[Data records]
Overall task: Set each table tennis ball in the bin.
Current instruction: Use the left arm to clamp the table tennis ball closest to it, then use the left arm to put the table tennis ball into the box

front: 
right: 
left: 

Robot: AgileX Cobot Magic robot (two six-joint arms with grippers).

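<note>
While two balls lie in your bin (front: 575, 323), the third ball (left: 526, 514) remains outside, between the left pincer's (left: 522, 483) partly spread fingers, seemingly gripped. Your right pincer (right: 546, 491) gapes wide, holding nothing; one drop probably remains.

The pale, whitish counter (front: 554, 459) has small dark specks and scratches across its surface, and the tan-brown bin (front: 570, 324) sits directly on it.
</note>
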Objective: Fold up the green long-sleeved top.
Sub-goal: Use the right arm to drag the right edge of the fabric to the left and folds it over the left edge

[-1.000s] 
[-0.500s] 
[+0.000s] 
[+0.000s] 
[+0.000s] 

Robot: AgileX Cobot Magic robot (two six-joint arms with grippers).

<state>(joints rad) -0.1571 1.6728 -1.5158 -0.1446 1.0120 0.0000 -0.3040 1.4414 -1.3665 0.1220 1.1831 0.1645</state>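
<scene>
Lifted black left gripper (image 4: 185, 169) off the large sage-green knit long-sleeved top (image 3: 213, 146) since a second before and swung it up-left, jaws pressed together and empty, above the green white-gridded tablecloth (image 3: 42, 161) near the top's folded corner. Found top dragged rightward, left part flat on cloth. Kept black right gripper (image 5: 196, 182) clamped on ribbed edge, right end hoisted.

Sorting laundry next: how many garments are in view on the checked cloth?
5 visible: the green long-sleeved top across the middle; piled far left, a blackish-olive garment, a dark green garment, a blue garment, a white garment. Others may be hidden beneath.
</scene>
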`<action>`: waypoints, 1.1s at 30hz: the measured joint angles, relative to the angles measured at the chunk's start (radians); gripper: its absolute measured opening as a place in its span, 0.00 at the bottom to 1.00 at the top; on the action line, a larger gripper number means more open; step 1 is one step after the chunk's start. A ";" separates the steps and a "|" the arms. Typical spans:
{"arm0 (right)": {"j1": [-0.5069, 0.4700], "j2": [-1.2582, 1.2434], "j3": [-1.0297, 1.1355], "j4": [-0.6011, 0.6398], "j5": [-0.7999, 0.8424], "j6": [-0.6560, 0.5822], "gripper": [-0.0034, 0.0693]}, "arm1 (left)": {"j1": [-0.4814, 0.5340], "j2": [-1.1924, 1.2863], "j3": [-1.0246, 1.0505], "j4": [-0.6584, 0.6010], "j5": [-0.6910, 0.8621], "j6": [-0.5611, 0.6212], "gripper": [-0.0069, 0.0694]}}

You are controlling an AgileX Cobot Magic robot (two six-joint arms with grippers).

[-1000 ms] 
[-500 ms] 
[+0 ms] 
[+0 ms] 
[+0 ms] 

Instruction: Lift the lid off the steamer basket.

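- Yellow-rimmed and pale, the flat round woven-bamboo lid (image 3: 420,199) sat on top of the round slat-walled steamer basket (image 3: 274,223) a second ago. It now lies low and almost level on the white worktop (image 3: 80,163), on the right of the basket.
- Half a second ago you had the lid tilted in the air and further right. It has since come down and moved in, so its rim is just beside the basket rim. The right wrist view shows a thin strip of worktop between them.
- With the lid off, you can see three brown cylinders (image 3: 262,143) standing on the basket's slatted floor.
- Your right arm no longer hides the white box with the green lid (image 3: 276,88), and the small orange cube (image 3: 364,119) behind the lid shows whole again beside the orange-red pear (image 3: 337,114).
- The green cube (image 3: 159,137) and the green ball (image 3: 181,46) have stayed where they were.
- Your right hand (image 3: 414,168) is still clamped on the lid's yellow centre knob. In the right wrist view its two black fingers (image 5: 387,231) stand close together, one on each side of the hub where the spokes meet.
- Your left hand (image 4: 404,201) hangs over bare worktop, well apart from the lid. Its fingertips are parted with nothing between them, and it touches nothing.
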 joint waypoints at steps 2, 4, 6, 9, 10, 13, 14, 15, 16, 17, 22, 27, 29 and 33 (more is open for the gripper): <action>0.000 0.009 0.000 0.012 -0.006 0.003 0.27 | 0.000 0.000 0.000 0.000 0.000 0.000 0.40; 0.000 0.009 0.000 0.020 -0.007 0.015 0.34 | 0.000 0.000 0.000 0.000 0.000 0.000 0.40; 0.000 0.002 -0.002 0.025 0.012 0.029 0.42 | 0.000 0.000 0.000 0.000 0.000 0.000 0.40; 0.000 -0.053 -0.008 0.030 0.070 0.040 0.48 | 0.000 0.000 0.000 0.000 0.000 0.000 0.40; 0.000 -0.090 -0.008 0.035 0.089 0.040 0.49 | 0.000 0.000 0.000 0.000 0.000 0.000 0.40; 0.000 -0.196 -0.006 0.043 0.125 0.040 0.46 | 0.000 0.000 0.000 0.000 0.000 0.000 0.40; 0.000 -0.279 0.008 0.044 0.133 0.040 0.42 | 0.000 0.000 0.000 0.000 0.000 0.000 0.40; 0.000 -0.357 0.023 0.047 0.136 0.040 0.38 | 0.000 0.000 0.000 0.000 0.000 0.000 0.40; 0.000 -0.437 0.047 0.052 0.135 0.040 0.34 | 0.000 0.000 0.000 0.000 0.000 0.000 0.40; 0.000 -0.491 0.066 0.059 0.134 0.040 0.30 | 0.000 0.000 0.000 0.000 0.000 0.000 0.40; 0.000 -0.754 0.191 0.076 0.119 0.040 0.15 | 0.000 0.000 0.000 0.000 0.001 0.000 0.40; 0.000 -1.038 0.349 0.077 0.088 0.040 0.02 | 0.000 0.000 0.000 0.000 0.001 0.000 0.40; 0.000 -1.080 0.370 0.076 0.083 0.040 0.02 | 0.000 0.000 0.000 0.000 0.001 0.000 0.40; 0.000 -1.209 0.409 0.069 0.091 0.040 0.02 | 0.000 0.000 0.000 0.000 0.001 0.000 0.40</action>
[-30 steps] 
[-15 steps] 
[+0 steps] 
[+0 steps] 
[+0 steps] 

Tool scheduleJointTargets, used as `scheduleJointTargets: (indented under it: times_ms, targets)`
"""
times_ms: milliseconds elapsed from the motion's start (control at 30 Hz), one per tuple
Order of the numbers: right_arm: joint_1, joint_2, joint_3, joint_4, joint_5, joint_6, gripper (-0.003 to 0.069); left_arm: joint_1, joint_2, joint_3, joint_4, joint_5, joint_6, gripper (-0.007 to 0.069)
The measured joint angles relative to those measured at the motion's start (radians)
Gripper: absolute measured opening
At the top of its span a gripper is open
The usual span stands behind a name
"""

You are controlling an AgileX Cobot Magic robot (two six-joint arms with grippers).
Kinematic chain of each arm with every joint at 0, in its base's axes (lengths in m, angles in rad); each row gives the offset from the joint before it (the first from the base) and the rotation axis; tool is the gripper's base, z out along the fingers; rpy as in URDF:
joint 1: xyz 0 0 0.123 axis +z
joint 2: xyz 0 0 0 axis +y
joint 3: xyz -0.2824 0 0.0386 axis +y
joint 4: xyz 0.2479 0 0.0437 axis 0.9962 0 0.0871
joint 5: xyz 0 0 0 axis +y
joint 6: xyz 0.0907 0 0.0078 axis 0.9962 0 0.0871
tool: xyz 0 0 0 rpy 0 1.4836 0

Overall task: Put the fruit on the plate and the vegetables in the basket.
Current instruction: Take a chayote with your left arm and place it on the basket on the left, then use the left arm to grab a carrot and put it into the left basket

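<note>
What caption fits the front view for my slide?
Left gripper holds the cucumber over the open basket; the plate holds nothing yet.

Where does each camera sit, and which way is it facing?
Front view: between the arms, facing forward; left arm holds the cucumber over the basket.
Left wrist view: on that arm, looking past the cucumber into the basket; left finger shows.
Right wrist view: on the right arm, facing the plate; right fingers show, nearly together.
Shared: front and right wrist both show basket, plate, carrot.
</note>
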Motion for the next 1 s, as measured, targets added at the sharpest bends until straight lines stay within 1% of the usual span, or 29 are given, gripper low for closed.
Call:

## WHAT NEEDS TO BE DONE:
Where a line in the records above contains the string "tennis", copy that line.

## RESULT OF THE TASK:
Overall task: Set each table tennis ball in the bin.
Current instruction: Use the left arm to clamp the table tennis ball closest to it, then use the left arm to put the table tennis ball into the box

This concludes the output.